Write your own recipe

A recipe allows you to compile libraries / python extension for the mobile. Most of the time, the default compilation instructions doesn’t work for the target, as ARM compiler / Android NDK introduce specificities that the library you want doesn’t handle correctly, and you’ll need to patch. Also, because the Android platform cannot load more than 64 inline dynamic libraries, we have a mechanism to bundle all of them in one to ensure you’ll not hit this limitation.

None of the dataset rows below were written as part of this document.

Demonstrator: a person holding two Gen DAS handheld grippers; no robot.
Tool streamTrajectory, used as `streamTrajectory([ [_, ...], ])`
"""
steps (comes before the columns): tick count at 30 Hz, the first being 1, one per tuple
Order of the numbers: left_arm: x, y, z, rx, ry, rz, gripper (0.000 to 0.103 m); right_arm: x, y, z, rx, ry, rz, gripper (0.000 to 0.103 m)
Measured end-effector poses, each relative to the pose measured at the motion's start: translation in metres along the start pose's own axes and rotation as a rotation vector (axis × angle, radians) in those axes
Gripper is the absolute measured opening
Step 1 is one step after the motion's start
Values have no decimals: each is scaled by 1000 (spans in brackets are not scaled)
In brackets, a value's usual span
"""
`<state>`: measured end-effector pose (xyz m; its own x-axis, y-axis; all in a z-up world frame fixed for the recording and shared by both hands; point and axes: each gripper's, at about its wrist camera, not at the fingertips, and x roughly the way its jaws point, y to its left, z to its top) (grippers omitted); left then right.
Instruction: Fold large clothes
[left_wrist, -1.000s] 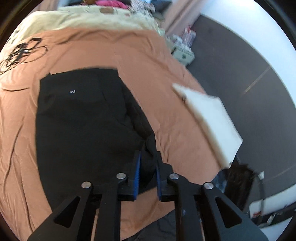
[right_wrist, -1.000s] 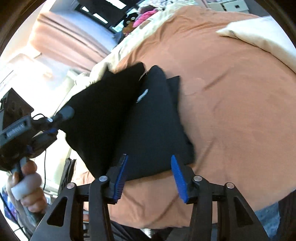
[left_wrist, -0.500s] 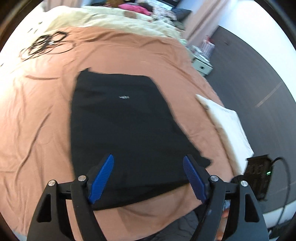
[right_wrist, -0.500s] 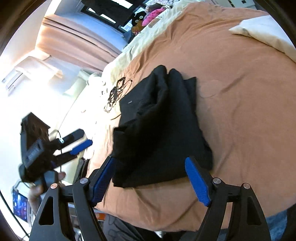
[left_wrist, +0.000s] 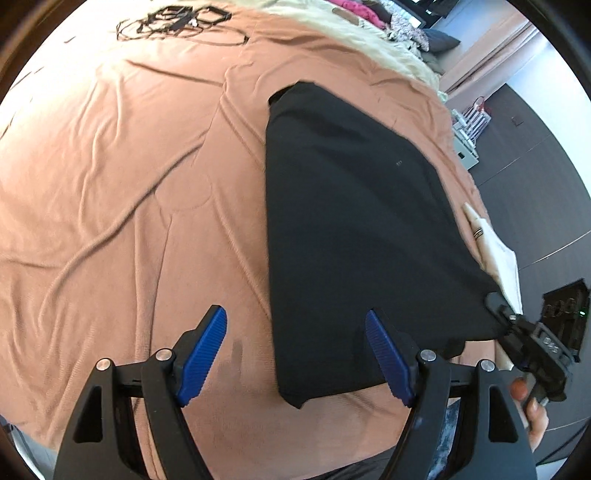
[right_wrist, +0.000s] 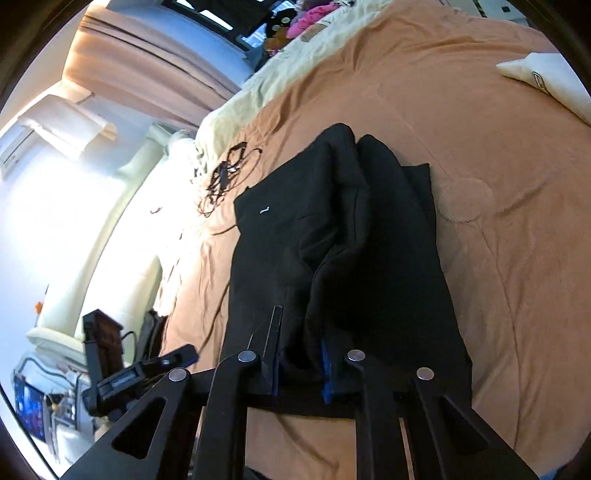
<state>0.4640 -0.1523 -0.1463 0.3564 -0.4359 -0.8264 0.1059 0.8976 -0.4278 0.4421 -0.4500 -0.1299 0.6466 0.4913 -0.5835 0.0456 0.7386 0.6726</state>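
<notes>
Left wrist view: left tool (left_wrist: 295, 354) released, blue pads wide apart, nothing between them. Black garment (left_wrist: 354, 221) lies on the brown bed cover (left_wrist: 129, 184), right of centre in the frame, long axis running from the lower middle up toward the upper right. Its near left edge falls between the pads' line of sight, and the near corner sits just ahead of the right pad. Right tool (left_wrist: 496, 304) shows at the lower right edge of the frame, touching the garment's near right corner. Cables (left_wrist: 177, 22) sit at the top left, well apart. Right wrist view: right tool (right_wrist: 301, 369) clenched on a bunched fold of the black garment (right_wrist: 332, 240), cloth pinched between the pads at the near hem. The garment stretches away from this tool toward the upper centre of the frame, a raised ridge running along its length, small white logo on the left panel. The left tool (right_wrist: 173, 360) sits at the lower left, off the garment's left edge and not touching it. Judgement: right hand already has its corner; the left one is nearest the free near-left corner and would need to close on that before the next fold along the long axis.
</notes>
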Motion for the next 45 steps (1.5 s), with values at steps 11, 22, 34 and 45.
streamTrajectory([
  [11, 39, -27, -7, 54, 33, -23, 67, -19, -60, -30, 92, -20, -22, 10],
  [22, 41, -44, 1, 101, 56, 7, 51, -29, -69, -39, 84, 17, -62, 36],
  [34, 52, -32, 54, 55, 20, -33, 51, -5, -78, 43, 13, 51, -31, 84],
  [45, 73, -25, 95, 37, 9, -63, 51, 47, -97, 93, 35, 130, 12, 84],
])
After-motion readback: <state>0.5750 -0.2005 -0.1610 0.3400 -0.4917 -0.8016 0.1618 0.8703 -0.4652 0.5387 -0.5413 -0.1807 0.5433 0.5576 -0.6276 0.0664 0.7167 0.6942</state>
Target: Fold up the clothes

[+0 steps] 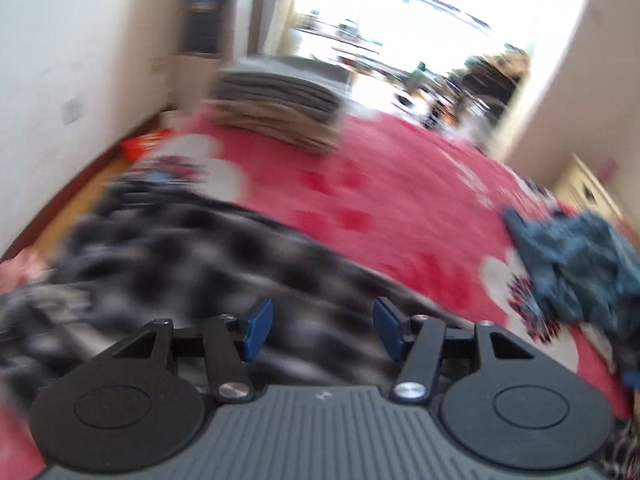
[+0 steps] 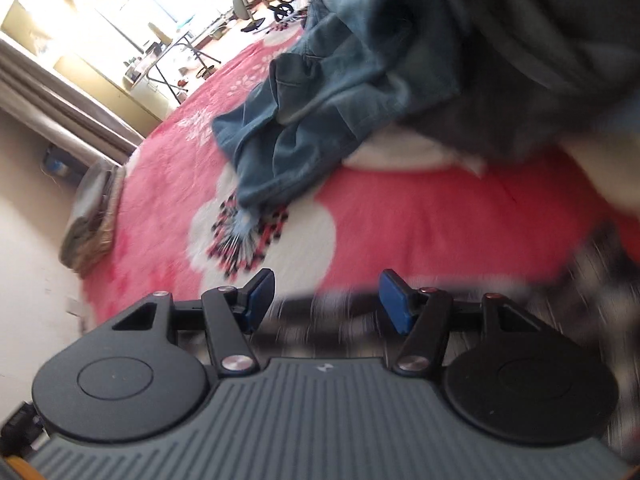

To test your own recipe via Buildozer, you need to:

  1. Fork Python for Android, and clone your own version (this will allow easy contribution later):

    git clone https://github.com/YOURNAME/python-for-android
    
  2. Change your buildozer.spec to reference your version:

    p4a.source_dir = /path/to/your/python-for-android
    
  3. Copy your recipe into python-for-android/recipes/YOURLIB/recipe.sh

  4. Rebuild.

When you correctly get the compilation and your recipe works, you can ask us to include it in the python-for-android project, by issuing a Pull Request:

  1. Create a branch:

    git checkout --track -b recipe-YOURLIB origin/master
    
  2. Add and commit:

    git add python-for-android/recipes/YOURLIB/*
    git commit -am 'Add support for YOURLIB`
    
  3. Push to Github

    git push origin master

  4. Go to https://github.com/YOURNAME/python-for-android, and you should see your new branch and a button “Pull Request” on it. Use it, write a description about what you did, and Send!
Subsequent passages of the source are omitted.